Identify and pull out each line of the entries in which "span" occurs.

--- START ---

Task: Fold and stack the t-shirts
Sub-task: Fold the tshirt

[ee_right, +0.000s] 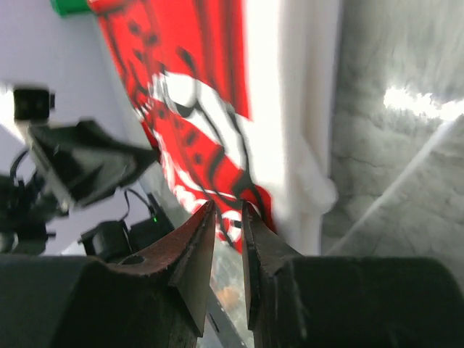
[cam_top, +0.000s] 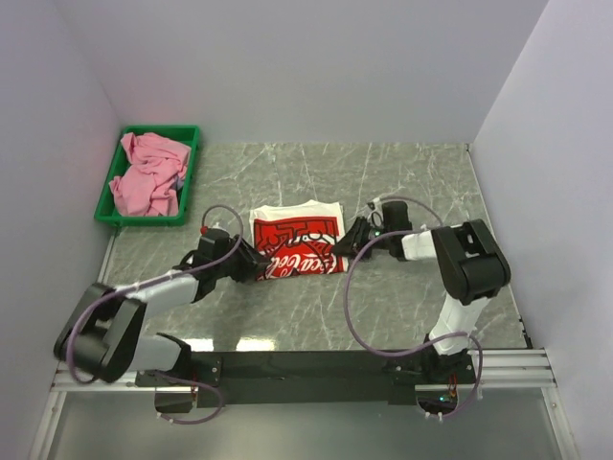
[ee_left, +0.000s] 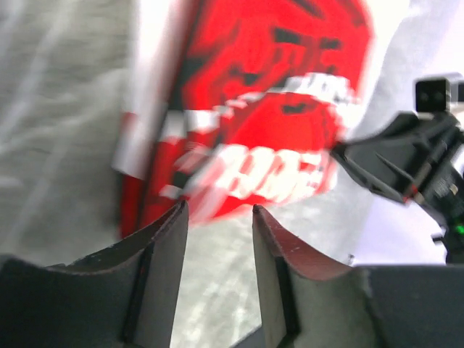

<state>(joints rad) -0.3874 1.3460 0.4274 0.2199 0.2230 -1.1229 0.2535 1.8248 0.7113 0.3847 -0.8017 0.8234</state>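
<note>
White tee (cam_top: 297, 240): lrg, folded to a rough rectangle, lying flat approx. mid-desk (cam_top: 402, 182), print side up. Red graphic w/ white script covers most of the visible face; a plain white band runs along the far edge (wrist views show the same print but blurred). Pink tee (cam_top: 148, 174): plain, unfolded, bunched in a crumpled heap inside the green tray (cam_top: 188, 172) at the far-left corner, well apart from the white one.
</note>
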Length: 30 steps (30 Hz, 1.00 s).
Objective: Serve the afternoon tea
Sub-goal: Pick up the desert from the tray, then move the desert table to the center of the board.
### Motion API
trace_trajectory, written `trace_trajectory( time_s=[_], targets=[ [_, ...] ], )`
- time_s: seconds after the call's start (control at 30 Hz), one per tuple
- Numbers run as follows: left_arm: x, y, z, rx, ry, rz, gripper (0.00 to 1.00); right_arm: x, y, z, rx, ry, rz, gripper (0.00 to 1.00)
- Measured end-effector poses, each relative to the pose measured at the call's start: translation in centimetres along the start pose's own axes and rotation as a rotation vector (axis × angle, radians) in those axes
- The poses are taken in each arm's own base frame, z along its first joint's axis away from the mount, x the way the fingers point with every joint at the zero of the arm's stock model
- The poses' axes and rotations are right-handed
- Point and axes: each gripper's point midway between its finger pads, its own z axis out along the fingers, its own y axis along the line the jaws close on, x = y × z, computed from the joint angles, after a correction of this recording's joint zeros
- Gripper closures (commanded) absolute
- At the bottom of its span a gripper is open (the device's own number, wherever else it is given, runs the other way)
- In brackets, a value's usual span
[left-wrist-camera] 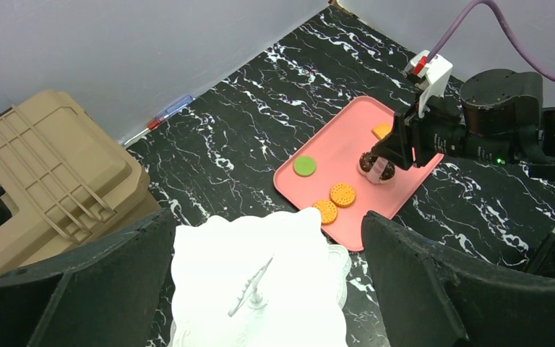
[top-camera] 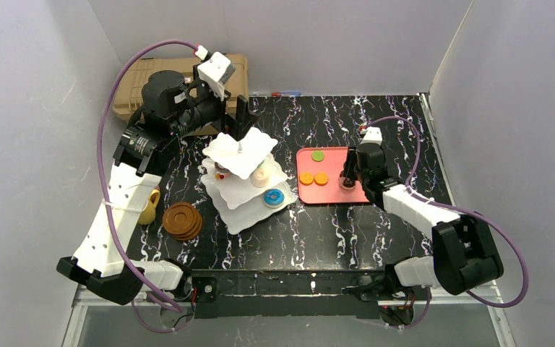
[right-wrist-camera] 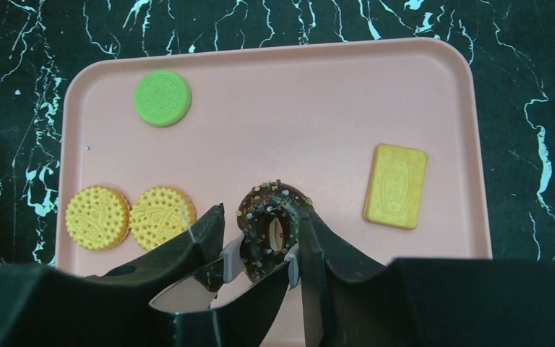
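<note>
Right wrist view: my right gripper [right-wrist-camera: 262, 231] clamps chocolate donut [right-wrist-camera: 274, 210] on pink tray [right-wrist-camera: 318, 108], likely for transfer to white tiered stand [top-camera: 242, 173] left of tray. Left gripper [left-wrist-camera: 267, 242] wide open, hovering over stand top.

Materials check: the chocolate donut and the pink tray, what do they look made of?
Chocolate donut: likely moulded plastic. It has a glossy brown surface and hard-looking coloured sprinkles.
Pink tray: probably plastic with a matte finish. The colour is uniform and the raised rim is rounded and looks moulded.
</note>
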Motion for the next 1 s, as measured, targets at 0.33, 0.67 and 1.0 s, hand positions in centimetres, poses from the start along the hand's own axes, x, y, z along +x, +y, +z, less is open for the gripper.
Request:
trace_trajectory(
  time_s=[0.33, 0.67, 1.0],
  targets=[
    [-0.2, 0.2, 0.0, -0.003, -0.009, 0.002, 0.01, -0.8, 0.3, -1.0, -0.035, -0.028, -0.023, 0.64],
    [0.1, 1.4, -0.3, -0.047, 0.004, 0.000, 0.01, -7.2, 8.7, -8.5, -0.300, -0.194, -0.045, 0.65],
    [-1.1, 3.7, -1.6, -0.118, -0.023, -0.003, 0.01, -2.3, 18.6, -15.0, -0.564, -0.150, -0.080, 0.65]
  ],
)
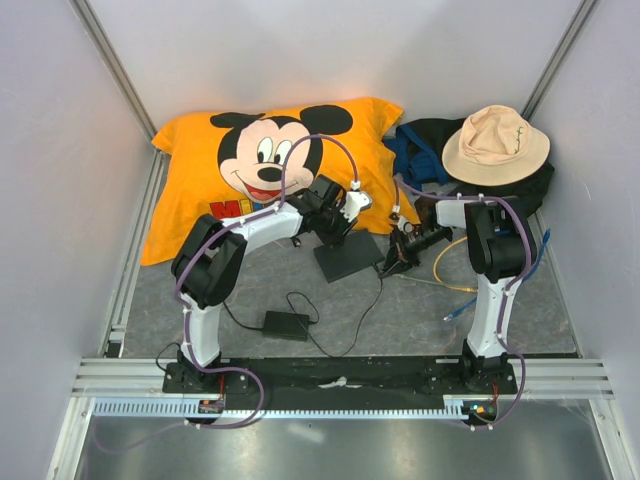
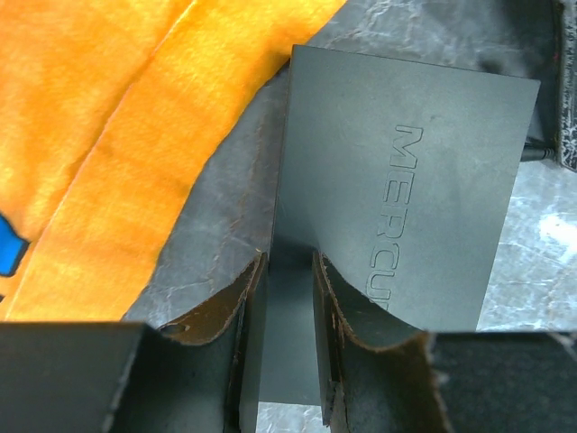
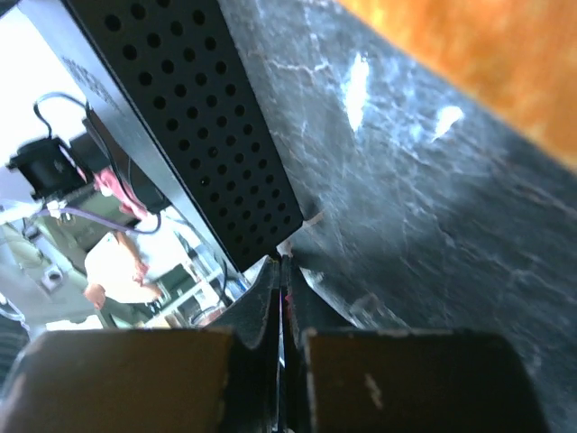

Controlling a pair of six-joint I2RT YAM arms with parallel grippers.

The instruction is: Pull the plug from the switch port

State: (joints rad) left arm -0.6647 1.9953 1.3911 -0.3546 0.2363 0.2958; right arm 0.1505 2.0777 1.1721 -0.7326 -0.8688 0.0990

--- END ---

Written reply:
- At the bottom of its span a gripper is open (the device's own number, wherever else it is given, runs the other way)
- In brackets, a value's usual span

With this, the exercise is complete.